→ **WHAT IS REQUIRED**
Reproduce the whole listing exactly, omitting any picture it holds.
(PROVIDED DATA begins)
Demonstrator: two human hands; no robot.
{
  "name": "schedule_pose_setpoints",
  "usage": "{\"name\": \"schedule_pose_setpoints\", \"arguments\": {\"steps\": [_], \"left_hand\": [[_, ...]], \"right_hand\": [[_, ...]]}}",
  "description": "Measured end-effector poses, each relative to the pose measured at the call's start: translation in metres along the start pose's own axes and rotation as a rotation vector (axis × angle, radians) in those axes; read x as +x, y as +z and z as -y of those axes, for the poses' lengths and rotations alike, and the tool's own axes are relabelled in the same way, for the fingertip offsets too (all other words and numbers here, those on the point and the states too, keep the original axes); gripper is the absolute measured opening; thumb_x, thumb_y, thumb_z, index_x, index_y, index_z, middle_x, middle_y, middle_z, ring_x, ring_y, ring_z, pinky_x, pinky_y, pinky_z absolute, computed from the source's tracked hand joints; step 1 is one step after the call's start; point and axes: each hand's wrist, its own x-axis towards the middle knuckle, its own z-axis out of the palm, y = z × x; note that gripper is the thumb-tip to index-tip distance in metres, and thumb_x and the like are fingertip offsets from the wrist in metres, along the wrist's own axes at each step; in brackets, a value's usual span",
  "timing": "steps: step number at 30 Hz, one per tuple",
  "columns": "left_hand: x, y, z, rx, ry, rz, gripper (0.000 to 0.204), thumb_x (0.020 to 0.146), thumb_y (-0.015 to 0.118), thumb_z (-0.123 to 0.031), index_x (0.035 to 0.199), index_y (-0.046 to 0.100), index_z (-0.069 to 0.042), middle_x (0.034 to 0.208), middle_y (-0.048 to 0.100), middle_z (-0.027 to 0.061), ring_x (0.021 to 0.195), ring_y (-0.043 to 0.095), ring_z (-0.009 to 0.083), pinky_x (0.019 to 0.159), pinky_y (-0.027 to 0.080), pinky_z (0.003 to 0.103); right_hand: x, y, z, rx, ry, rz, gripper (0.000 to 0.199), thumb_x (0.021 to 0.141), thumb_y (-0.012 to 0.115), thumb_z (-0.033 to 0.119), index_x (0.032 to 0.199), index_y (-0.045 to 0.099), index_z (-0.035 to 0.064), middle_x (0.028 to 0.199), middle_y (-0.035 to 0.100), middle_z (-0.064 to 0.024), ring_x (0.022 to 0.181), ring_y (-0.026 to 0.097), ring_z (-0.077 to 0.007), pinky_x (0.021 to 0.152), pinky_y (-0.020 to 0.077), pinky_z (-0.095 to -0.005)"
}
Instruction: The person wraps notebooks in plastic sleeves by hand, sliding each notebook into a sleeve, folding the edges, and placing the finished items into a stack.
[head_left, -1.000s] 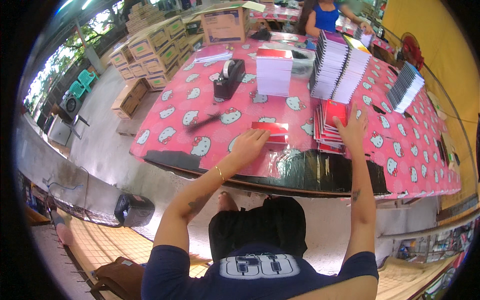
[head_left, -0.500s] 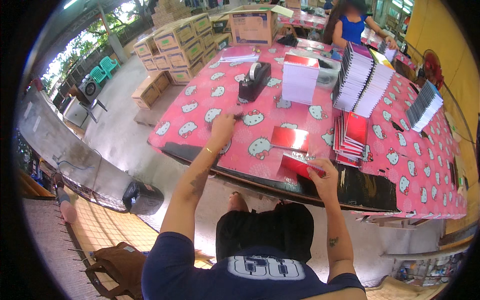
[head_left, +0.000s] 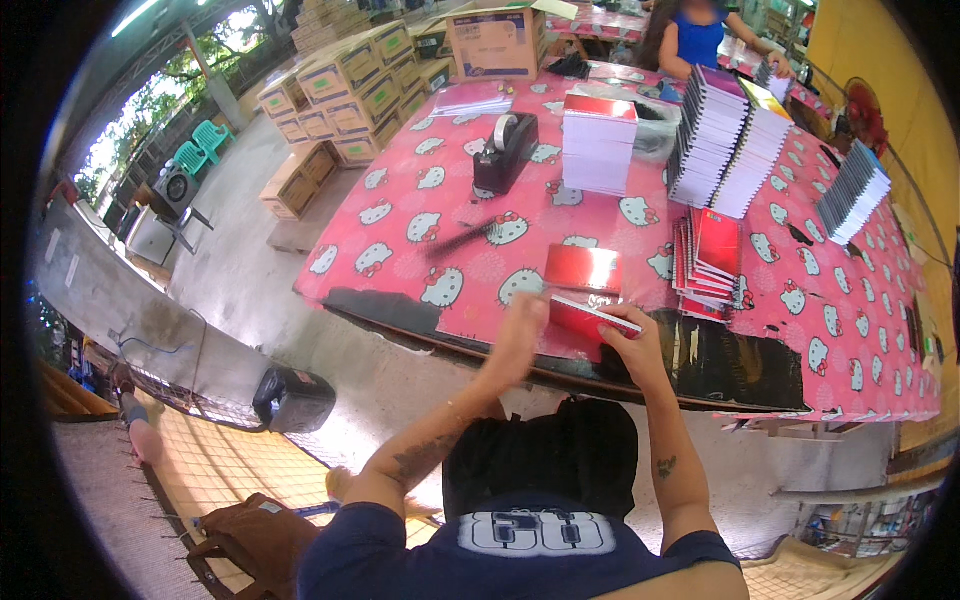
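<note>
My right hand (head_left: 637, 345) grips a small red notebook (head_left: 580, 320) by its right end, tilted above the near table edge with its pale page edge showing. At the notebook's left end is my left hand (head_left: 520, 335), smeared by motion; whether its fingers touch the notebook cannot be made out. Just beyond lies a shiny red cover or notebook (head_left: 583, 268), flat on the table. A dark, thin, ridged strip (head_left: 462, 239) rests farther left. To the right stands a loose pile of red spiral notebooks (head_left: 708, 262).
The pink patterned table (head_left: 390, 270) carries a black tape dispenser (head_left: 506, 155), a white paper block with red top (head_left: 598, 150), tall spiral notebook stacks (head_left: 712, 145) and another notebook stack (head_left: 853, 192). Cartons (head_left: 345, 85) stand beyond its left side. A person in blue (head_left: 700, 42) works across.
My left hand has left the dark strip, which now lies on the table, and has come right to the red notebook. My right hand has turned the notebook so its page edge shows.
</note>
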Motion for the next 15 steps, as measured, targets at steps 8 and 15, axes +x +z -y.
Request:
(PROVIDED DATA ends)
→ **TASK SOLUTION**
Demonstrator: two human hands; no robot.
{
  "name": "schedule_pose_setpoints",
  "usage": "{\"name\": \"schedule_pose_setpoints\", \"arguments\": {\"steps\": [_], \"left_hand\": [[_, ...]], \"right_hand\": [[_, ...]]}}",
  "description": "Measured end-effector poses, each relative to the pose measured at the call's start: translation in metres along the start pose's own axes and rotation as a rotation vector (axis × angle, radians) in those axes; read x as +x, y as +z and z as -y of those axes, for the poses' lengths and rotations alike, and the tool's own axes are relabelled in the same way, for the fingertip offsets too (all other words and numbers here, those on the point and the states too, keep the original axes); gripper is the absolute measured opening; thumb_x, thumb_y, thumb_z, index_x, index_y, index_z, middle_x, middle_y, middle_z, ring_x, ring_y, ring_z, pinky_x, pinky_y, pinky_z absolute, computed from the source's tracked hand joints; step 1 is one step after the call's start; point and axes: each hand's wrist, its own x-axis towards the middle knuckle, its own z-axis out of the palm, y = z × x; note that gripper is the thumb-tip to index-tip distance in metres, and thumb_x and the like are fingertip offsets from the wrist in metres, along the wrist's own axes at each step; in brackets, a value's usual span",
  "timing": "steps: step number at 30 Hz, one per tuple",
  "columns": "left_hand: x, y, z, rx, ry, rz, gripper (0.000 to 0.204), thumb_x (0.020 to 0.146), thumb_y (-0.015 to 0.118), thumb_z (-0.123 to 0.031), index_x (0.035 to 0.199), index_y (-0.046 to 0.100), index_z (-0.069 to 0.042), middle_x (0.034 to 0.208), middle_y (-0.048 to 0.100), middle_z (-0.027 to 0.061), ring_x (0.021 to 0.195), ring_y (-0.043 to 0.095), ring_z (-0.009 to 0.083), pinky_x (0.019 to 0.159), pinky_y (-0.027 to 0.080), pinky_z (0.003 to 0.103); right_hand: x, y, z, rx, ry, rz, gripper (0.000 to 0.199), thumb_x (0.021 to 0.141), thumb_y (-0.012 to 0.115), thumb_z (-0.033 to 0.119), index_x (0.032 to 0.199), index_y (-0.045 to 0.099), index_z (-0.035 to 0.064), middle_x (0.028 to 0.199), middle_y (-0.035 to 0.100), middle_z (-0.064 to 0.024), ring_x (0.022 to 0.181), ring_y (-0.026 to 0.097), ring_z (-0.077 to 0.007), pinky_x (0.021 to 0.152), pinky_y (-0.020 to 0.077), pinky_z (-0.095 to -0.005)"
}
Instruction: The person wraps notebooks in plastic sleeves by hand, sliding each notebook into a sleeve, folding the edges, and placing the finished items into a stack.
[head_left, -1.000s] 
[head_left, -0.500s] 
[head_left, +0.000s] 
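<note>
My right hand (head_left: 637, 345) grips a small red notebook (head_left: 580, 320) by its right end, tilted above the near table edge with its pale page edge showing. At the notebook's left end is my left hand (head_left: 520, 335), smeared by motion; whether its fingers touch the notebook cannot be made out. Just beyond lies a shiny red cover or notebook (head_left: 583, 268), flat on the table. A dark, thin, ridged strip (head_left: 462, 239) rests farther left. To the right stands a loose pile of red spiral notebooks (head_left: 708, 262).
The pink patterned table (head_left: 390, 270) carries a black tape dispenser (head_left: 506, 155), a white paper block with red top (head_left: 598, 150), tall spiral notebook stacks (head_left: 712, 145) and another notebook stack (head_left: 853, 192). Cartons (head_left: 345, 85) stand beyond its left side. A person in blue (head_left: 700, 42) works across.
My left hand has left the dark strip, which now lies on the table, and has come right to the red notebook. My right hand has turned the notebook so its page edge shows.
</note>
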Motion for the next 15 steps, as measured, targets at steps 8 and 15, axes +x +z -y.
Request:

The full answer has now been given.